EXERCISE AIM:
The answer must consist solely of the lines from the one containing "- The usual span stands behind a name" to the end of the entries below, repeated exactly.

***

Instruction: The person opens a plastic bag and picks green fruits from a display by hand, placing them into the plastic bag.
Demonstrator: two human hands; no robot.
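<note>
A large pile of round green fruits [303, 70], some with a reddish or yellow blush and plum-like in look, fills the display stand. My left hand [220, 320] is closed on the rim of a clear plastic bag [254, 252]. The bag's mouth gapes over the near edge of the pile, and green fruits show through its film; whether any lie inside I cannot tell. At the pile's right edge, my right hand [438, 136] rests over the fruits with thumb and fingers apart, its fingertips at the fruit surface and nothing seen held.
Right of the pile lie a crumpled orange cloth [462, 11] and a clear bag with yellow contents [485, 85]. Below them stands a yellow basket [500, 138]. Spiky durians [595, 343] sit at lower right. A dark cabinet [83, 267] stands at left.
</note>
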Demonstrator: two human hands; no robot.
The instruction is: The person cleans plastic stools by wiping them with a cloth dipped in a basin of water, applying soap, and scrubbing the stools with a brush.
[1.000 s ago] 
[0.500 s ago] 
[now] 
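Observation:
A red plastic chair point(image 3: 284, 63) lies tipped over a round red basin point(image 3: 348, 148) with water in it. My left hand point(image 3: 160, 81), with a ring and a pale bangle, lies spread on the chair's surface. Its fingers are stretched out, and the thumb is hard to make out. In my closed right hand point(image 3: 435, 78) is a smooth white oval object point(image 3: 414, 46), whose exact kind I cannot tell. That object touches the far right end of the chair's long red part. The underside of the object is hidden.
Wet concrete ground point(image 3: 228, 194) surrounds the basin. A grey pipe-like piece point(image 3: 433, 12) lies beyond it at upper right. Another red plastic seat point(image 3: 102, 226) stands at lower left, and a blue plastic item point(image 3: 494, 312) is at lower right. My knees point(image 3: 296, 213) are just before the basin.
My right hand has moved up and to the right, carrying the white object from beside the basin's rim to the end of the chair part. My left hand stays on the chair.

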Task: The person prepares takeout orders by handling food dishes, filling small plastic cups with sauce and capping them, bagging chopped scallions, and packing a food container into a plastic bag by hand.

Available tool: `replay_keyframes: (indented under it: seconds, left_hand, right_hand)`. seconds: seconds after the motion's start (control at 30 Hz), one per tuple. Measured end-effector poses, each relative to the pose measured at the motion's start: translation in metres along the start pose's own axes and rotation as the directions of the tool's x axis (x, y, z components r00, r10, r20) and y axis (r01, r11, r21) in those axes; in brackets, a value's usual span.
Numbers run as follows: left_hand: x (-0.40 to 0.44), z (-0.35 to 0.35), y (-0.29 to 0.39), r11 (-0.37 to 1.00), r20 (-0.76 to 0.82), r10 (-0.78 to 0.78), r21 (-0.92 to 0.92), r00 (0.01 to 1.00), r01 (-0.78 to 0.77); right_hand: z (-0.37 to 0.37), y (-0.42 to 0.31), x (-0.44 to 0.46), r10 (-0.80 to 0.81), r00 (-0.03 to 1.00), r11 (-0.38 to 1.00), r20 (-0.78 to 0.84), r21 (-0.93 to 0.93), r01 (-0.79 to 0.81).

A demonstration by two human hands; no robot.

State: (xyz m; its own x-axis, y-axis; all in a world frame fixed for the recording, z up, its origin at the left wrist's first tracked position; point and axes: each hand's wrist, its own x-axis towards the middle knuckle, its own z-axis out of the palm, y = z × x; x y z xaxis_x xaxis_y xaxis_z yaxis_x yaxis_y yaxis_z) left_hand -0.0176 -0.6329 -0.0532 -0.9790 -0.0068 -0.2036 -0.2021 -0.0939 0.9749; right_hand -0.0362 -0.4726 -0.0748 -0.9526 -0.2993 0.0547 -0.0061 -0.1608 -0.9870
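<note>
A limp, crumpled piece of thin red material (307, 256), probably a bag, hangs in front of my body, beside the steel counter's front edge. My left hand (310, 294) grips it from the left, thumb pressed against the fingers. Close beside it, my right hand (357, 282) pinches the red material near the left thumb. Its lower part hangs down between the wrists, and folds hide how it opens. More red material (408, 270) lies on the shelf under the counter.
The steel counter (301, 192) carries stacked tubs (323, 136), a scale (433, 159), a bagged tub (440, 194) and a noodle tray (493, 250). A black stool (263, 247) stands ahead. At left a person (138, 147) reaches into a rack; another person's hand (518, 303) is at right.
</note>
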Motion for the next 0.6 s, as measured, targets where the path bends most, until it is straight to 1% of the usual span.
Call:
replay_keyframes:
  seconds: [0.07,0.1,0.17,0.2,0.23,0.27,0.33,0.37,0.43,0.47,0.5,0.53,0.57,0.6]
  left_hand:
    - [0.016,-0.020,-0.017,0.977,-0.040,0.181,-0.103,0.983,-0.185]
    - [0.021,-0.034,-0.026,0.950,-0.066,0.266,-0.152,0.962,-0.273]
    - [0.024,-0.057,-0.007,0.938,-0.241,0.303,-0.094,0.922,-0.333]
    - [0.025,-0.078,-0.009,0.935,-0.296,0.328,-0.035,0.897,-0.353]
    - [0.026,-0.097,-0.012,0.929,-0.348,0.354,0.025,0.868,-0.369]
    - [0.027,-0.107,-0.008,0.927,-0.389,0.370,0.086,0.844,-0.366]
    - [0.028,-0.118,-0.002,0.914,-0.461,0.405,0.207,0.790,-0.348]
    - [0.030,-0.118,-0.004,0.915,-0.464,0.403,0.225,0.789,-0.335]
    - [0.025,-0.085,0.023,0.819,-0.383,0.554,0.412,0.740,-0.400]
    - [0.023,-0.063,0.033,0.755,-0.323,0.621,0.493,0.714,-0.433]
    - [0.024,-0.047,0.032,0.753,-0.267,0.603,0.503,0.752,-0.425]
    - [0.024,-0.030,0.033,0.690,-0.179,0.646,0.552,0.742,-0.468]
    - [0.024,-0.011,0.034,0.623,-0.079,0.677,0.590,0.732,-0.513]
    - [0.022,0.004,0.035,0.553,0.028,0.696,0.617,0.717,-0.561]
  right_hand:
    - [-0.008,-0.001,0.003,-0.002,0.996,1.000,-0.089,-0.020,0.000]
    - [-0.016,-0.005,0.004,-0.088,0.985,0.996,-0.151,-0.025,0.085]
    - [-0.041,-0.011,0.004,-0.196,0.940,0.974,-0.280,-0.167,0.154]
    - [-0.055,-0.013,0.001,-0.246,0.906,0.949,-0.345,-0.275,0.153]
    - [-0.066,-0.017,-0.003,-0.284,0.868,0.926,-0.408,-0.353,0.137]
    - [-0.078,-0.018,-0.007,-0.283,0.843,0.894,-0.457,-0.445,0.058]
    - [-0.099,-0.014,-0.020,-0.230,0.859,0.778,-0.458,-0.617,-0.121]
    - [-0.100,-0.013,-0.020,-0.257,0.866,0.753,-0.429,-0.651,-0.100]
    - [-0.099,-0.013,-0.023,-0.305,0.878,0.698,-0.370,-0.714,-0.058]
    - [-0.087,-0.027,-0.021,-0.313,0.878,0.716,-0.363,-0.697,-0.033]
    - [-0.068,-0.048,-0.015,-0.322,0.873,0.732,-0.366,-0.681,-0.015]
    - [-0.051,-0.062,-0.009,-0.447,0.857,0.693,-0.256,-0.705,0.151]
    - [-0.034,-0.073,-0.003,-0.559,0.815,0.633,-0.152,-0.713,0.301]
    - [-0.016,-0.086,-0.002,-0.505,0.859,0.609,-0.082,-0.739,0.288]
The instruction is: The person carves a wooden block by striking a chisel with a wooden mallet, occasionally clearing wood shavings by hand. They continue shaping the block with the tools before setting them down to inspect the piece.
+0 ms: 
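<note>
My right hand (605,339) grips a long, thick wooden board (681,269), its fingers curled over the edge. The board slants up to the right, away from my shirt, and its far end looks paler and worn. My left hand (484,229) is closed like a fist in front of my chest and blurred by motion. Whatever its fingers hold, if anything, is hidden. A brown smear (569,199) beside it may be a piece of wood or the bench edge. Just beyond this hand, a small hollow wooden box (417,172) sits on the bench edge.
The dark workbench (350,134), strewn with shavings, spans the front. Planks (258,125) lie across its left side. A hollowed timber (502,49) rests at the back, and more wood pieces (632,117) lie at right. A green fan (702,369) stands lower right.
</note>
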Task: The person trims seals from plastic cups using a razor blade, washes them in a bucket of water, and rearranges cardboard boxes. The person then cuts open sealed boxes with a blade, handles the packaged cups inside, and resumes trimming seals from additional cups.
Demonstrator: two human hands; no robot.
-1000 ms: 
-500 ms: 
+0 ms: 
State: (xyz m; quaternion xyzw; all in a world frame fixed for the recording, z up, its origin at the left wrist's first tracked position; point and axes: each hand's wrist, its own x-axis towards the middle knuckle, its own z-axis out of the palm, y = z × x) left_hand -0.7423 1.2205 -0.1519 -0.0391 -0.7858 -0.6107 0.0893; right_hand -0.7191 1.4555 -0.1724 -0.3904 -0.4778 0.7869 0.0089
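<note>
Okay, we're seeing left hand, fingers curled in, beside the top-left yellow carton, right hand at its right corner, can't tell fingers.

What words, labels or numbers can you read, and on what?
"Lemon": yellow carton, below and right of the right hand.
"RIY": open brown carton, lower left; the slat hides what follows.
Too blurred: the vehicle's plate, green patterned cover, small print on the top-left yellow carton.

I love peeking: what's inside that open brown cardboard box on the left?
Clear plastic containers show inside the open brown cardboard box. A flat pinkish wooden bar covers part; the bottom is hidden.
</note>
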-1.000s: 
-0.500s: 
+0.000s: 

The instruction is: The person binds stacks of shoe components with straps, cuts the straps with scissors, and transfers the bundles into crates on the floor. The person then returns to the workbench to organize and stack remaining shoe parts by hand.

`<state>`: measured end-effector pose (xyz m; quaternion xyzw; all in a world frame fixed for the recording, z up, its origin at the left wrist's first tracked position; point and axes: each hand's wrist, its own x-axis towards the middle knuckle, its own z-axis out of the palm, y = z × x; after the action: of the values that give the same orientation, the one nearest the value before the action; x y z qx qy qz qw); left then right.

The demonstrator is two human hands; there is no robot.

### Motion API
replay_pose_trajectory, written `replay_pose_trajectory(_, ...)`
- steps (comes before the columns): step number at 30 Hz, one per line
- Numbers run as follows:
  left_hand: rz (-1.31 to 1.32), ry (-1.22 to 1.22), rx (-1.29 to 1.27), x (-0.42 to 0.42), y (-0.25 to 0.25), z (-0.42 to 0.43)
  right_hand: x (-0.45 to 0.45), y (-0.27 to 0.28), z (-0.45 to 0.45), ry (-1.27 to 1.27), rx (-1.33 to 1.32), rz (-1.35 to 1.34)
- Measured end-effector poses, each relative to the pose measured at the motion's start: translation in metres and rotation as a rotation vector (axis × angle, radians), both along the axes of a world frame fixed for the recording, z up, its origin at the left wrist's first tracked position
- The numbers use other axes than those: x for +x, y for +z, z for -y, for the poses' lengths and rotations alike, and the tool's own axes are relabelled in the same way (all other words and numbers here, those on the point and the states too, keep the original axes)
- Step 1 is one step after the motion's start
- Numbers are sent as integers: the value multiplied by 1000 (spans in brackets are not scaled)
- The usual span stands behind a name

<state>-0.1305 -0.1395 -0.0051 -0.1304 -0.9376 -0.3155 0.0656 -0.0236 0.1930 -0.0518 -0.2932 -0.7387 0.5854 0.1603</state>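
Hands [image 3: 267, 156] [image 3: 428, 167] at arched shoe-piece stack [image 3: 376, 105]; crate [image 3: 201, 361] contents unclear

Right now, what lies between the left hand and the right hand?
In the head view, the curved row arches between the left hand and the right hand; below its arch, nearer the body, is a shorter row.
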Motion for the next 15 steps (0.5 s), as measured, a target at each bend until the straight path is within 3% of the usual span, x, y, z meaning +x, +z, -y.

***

OUTPUT FOR THIS TASK:
- The usual span stands behind a name

<state>-0.1305 -0.1395 -0.0051 -0.1304 -0.9376 -0.3155 0.0656 -0.0236 0.1930 -0.0518 -0.2932 -0.7387 0.5854 0.1603</state>
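Hands [image 3: 267, 156] [image 3: 428, 167] at arched shoe-piece stack [image 3: 376, 105]; crate [image 3: 201, 361] contents unclear

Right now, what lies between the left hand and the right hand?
In the head view, the curved row arches between the left hand and the right hand; below its arch, nearer the body, is a shorter row.
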Motion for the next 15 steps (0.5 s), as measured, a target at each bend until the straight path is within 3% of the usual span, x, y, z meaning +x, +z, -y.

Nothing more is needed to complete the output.